Afghan government is open to talks with the Taliban, but only with a cease-fire
The Afghan government is ready to pick up peace negotiations with the Taliban after they were abruptly called off by President Donald Trump but the insurgents must first agree to a cease-fire, Afghanistan’s president said Monday.
Afghans were bracing for more violence following Trump’s surprise weekend announcement, in which he blamed the breakdown of the peace process on continued Taliban attacks, including a suicide car bombing that killed an American soldier Thursday near the U.S. Embassy in Kabul.
It was unclear when or if the peace process could be revived, but Trump told White House reporters Monday that the talks were "dead."
"They're dead. They're dead. As far as I'm concerned, they're dead," he said.
In a speech in Kabul reported by Tolo News, President Ashraf Ghani said Afghanistan has “chosen sustainable and dignified peace and we will not go back."
"Negotiations are impossible without a ceasefire,” he added. “We created the environment for peace, but the Taliban took it wrong.”
Ghani, whose government was not included in the now stalled negotiations, has invited Taliban chief Maulvi Hibatullah Akhunzada to a video conference and urged him to “at least talk with people” instead of hiding, The Associated Press reported. The insurgents dismiss Ghani’s government as a U.S. puppet.
Even as Afghans prepared for the violence to drag on, many said the breakdown of the talks was inevitable, calling the insurgents untrustworthy liars who only wanted to return to power.

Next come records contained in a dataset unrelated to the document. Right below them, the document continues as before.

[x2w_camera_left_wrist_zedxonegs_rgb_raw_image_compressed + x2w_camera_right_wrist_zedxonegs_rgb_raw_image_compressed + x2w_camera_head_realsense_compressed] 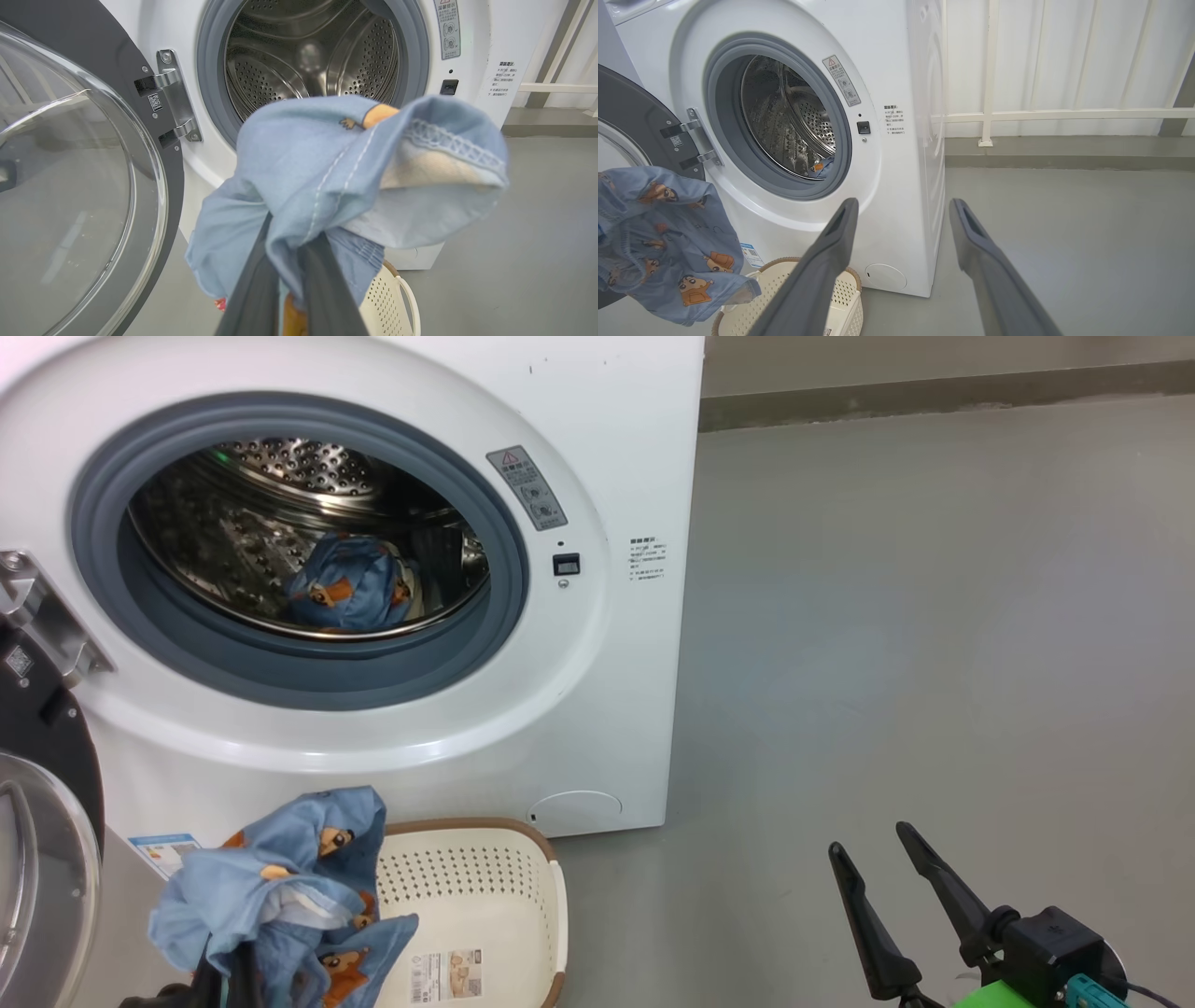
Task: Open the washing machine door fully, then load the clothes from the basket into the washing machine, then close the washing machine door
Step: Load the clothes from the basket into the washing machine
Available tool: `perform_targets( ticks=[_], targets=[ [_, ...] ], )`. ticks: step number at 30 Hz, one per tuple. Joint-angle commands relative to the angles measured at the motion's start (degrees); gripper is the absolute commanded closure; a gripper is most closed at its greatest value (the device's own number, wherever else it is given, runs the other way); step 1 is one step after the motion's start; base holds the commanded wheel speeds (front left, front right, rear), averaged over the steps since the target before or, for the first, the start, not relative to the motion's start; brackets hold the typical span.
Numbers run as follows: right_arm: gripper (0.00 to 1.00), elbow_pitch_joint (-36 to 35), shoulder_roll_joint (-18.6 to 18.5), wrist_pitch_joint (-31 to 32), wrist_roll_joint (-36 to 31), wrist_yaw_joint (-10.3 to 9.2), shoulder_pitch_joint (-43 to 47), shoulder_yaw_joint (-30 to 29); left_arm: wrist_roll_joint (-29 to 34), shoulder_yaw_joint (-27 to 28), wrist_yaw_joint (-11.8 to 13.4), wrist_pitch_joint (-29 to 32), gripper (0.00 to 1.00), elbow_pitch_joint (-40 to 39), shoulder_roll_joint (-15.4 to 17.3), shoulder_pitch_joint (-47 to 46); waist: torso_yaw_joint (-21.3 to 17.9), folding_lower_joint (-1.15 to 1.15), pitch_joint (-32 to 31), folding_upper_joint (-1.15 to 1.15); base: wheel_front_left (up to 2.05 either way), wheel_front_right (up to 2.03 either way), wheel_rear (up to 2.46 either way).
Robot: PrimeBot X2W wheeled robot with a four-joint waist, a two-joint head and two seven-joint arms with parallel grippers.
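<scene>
Grey floor: my left gripper clenches light-blue clothes above the cream perforated basket, beside the black-rimmed glass door; right gripper released.

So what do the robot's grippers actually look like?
Each has two long, dark grey fingers tapering to narrow tips. On the right gripper they join a black blocky base with a bright green part, a teal connector and a dark cable. Those of the left gripper look the same matte grey.
</scene>
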Motion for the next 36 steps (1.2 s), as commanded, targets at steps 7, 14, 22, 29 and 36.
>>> perform_targets(
  ticks=[7,14,22,29,36],
  targets=[
    [0.00,-1.70,0.03,0.20,-0.77,0.09,-0.74,0.97,0.23,2.00,0.59,0.14,1.00,-1.72,1.33,-1.11,0.36,0.00,-0.24,0.00,0.00,0.00,0.00],
    [0.00,-1.72,-0.02,0.36,-0.76,0.09,-0.88,1.08,0.12,1.66,0.76,0.04,1.00,-1.52,1.25,-1.14,0.65,0.00,-0.06,0.00,0.00,0.00,0.00],
    [0.00,-1.89,-0.07,0.43,-0.76,0.09,-1.10,1.39,-0.59,1.76,0.78,-0.33,1.00,-0.67,0.91,-1.86,0.71,0.00,0.37,0.00,0.00,0.00,0.00],
    [0.00,-2.18,-0.27,0.30,-0.57,0.09,-2.03,2.00,-1.98,2.54,-0.15,-1.39,1.00,2.01,0.90,-4.42,0.39,0.00,2.16,0.00,0.00,0.00,0.00],
    [0.00,-2.83,-0.83,-0.43,-0.26,0.09,-3.88,2.65,-3.10,2.68,-1.48,-2.06,1.00,6.21,0.37,-10.88,0.24,0.00,6.76,0.00,0.00,0.00,0.00]
  ],
)
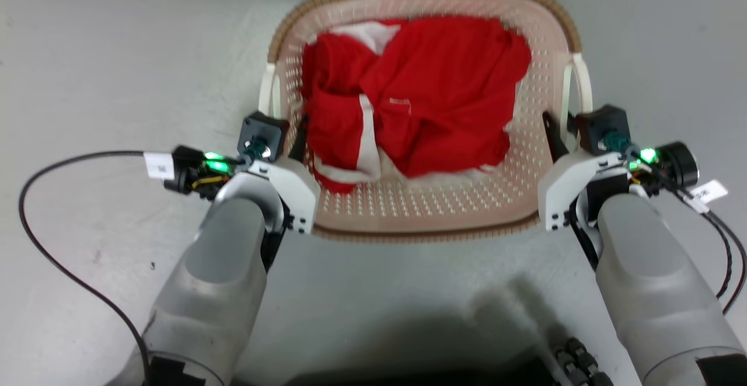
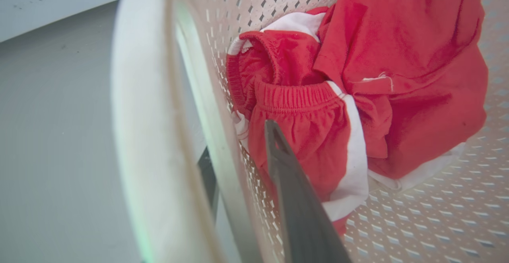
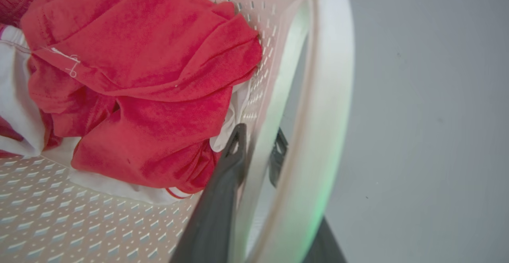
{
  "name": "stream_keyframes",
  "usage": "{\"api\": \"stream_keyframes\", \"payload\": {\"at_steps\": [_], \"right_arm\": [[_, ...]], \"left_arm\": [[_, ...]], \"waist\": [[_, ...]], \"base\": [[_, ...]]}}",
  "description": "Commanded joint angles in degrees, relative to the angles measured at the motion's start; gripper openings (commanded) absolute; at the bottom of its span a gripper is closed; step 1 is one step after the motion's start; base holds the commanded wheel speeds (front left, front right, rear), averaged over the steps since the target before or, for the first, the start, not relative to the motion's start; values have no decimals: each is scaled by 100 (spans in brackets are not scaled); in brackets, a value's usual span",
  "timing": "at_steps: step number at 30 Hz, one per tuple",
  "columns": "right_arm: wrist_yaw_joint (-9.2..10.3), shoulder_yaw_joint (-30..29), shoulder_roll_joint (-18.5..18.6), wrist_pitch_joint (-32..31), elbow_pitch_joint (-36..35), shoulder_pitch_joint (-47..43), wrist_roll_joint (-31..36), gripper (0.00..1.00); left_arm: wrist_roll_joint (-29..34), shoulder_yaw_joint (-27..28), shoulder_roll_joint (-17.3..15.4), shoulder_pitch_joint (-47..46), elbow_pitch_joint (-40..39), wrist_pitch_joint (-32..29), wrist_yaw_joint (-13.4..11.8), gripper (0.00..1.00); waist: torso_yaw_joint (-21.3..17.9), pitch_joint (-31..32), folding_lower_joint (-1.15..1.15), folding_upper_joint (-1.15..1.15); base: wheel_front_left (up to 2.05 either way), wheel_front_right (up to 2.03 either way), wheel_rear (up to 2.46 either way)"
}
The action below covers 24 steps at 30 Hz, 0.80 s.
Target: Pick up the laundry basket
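**Head view.** The laundry basket (image 1: 408, 208) stands on the grey floor (image 1: 117, 53) straight ahead, between the two arms. It is loaded with crumpled red-and-white garments (image 1: 420, 94). The left gripper (image 1: 296, 138) is at the basket's left wall, by the near end of the left handle (image 1: 266, 91). The right gripper (image 1: 554, 132) is at the right wall, by the right handle (image 1: 583, 82). Finger contact cannot be read from here. A black cable (image 1: 35, 228) loops across the floor on the left.

**Left wrist view.** The inner finger (image 2: 294, 199) lies inside the basket, against the garments. The outer finger (image 2: 207, 175) sits in the gap between wall and handle. The wall runs between them; whether they press on it cannot be told.

**Right wrist view.** The inner finger (image 3: 226, 175) and outer finger (image 3: 278, 155) lie tight on opposite faces of the wall, clamping it.
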<state>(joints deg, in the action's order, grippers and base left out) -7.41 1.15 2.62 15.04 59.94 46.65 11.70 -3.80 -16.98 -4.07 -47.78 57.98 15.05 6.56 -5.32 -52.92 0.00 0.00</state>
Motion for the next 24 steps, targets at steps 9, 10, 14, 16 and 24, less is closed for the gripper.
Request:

The Taliban have been lying throughout the peace talks, hoping to secure a deal that would see coalition troops pull out of the country, said Najibullah Fakhri from northeastern Badakhshan province. Badakhshan never fell under Taliban control when the militants ruled the country in the 1990s, but several districts in the province have been overrun by the insurgents in recent years.

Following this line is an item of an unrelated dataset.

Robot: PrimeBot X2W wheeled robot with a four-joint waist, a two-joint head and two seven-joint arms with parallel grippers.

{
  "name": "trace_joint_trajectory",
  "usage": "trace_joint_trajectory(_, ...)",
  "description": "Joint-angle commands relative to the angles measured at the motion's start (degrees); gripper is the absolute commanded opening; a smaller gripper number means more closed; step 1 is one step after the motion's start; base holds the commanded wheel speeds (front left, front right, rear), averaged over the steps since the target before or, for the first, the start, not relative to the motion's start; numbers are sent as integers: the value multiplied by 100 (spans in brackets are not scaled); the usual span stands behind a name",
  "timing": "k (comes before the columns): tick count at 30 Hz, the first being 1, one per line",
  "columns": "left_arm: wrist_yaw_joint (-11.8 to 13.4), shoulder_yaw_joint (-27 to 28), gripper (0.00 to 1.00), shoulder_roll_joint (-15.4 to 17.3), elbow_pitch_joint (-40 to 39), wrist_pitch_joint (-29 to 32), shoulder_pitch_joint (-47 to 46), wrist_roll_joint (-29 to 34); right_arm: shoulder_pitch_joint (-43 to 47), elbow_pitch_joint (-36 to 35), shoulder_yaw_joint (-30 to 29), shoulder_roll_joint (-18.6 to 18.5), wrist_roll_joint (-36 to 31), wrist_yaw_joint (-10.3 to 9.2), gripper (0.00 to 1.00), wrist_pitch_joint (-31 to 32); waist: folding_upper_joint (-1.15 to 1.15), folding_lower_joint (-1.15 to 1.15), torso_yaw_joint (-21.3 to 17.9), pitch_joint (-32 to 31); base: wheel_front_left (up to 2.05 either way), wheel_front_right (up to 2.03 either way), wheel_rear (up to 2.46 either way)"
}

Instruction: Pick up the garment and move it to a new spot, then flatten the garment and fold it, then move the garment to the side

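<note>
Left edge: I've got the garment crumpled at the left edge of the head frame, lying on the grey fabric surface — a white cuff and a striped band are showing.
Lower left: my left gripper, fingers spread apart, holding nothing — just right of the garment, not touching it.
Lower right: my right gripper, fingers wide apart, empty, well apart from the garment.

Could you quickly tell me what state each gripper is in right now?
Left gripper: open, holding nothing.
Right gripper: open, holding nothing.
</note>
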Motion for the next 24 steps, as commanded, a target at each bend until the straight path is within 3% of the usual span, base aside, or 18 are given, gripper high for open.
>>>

“The Taliban do not speak honestly,” said Fakhri, who fled his home in the district of Jurm, southeast of the Badakhshan’s provincial capital, Fayzabad, five years ago when the militant group began fighting there. “They are just trying to come into power again.”

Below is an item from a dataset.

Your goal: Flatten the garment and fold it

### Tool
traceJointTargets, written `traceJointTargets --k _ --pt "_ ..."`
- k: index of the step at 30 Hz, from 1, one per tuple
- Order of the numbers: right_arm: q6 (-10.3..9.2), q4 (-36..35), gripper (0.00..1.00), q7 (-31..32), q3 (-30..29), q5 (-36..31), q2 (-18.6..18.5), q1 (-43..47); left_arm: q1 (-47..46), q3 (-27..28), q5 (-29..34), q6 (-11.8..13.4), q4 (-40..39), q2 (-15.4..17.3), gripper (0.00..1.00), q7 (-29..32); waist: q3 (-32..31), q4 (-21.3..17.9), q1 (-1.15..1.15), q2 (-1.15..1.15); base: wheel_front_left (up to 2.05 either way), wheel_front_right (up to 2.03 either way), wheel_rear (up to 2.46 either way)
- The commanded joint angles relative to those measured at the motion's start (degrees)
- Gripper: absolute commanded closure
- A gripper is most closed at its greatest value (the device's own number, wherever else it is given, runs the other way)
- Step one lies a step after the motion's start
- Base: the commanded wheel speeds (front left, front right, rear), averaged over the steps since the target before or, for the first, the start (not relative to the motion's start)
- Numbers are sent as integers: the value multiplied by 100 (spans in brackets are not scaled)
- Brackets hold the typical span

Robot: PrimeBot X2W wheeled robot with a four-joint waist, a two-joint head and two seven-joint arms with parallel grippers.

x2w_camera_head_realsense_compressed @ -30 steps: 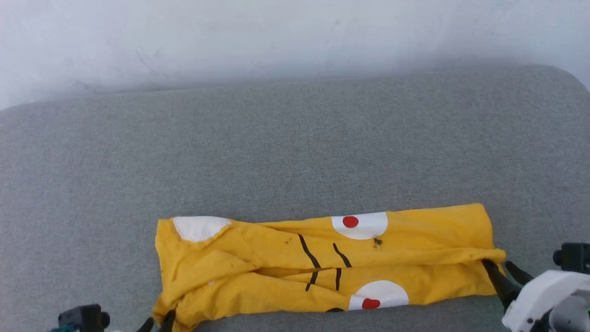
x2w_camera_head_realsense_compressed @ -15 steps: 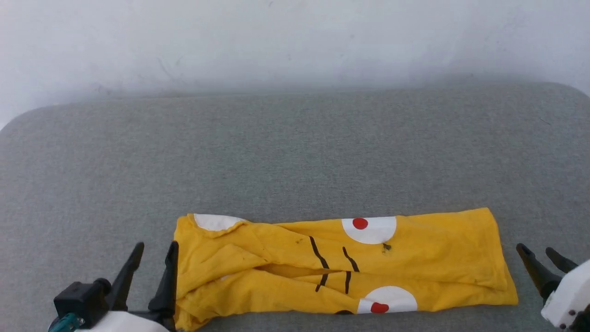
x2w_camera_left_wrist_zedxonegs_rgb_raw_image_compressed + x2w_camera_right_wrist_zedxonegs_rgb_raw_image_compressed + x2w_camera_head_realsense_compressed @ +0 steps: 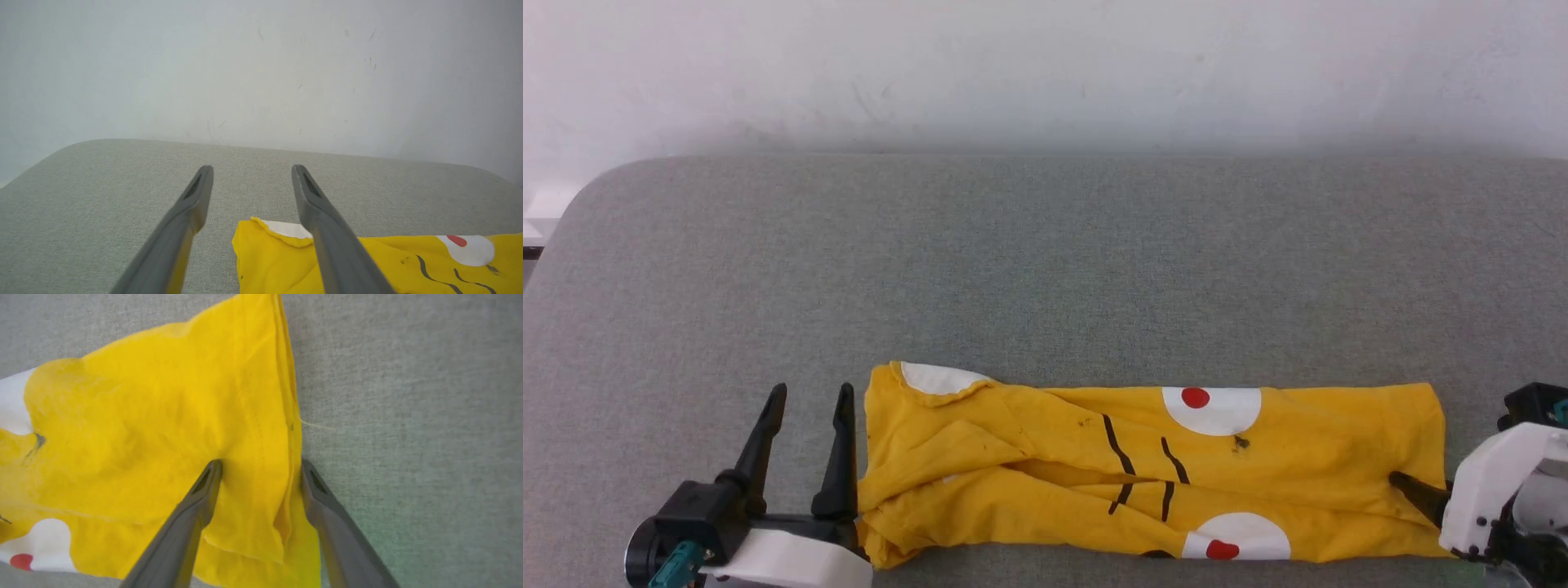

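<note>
Surface: a grey woven pad [image 3: 1045,269] with a rounded far-left corner, its far edge set against a plain white wall [image 3: 1045,73] that is scuffed in places.

Garment [image 3: 1054,441]: a mustard-yellow shirt gathered into a long, rumpled band. It runs left to right on the robot's side of the pad, well apart from the far edge. The print faces up, showing white ovals [image 3: 1213,408], a red dot [image 3: 1195,398] and black whisker lines [image 3: 1119,441].

Change from earlier: the whole head view has shifted, so the camera has moved, and more of the wall and the pad's left corner now show. A second ago each gripper was pinched on one end of the band, and both have since let go. The band keeps much the same shape and folds. Half a second ago the right fingers stood clear of the right end. Now one dark finger [image 3: 1417,492] reaches over that end.

Left gripper [image 3: 813,392]: released, fingers spread wide and holding nothing. It stands just beside the band's left end, and its finger nearer the shirt runs along that edge. I cannot tell whether it touches. In the left wrist view that finger crosses in front of the white patch at the band's far-left corner.

Right gripper [image 3: 261,462]: released, fingers spread wide astride the band's right edge. One tip sits on the yellow cloth, where creases gather around it. The other tip is at the hem, over the grey pad. Nothing is clamped between them.
</note>
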Motion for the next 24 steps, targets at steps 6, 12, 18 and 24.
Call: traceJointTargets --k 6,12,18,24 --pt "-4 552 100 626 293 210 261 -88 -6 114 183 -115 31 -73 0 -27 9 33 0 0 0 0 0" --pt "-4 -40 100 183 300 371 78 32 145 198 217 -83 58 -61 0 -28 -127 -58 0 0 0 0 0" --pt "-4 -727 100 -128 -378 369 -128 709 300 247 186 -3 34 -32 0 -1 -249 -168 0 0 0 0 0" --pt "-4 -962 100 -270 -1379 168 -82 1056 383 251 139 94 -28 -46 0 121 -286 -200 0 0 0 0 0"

Afghanistan was “in chaos,” said Malik Abdul Hadi, a tribal elder in Afghanistan’s eastern Laghman province, after Trump announced Saturday that he had called off peace negotiations and canceled secretly planned talks that would have been held separately with the Taliban and the Afghan government over the weekend in Camp David, Md.
“After nine months of talks, there is no result,” Hadi lamented.
“The Taliban cannot be trusted,” he added, echoing what Trump said on Twitter — that he’d called off the talks because “the Taliban’s persistent, grisly violence made them untrustworthy partners.”
What the Taliban said during the talks with the U.S. in Doha “is very different from what they are doing here,” said Fakhri, who represents some 3,000 families who fled to the Badakhshan city of Baharak after militants took control of their towns.
Despite a Taliban statement this February that said the group is “committed to all rights of women,” locals in Badakhshan have said that, in the parts of the province controlled by the group, girls aren’t allowed to go to school after sixth grade.
Watching television, listening to the radio, playing music, or using mobile phones are all banned in those regions, Fakhri and other locals said.
Men are flogged for committing acts of “vice,” which have included things such as flying a kite or having too short a beard. At the same time, “the Taliban are beating our wives,” said Fakhri.
While many Afghans appear to lack faith in the goodwill of the insurgents, they also mourned the loss of a chance for peace after the cancelation of the U.S.-Taliban talks.
“Every day, Afghan people are killed,” said Basher Walizada, a businessman from Logar province. “Every day (there is) explosion.”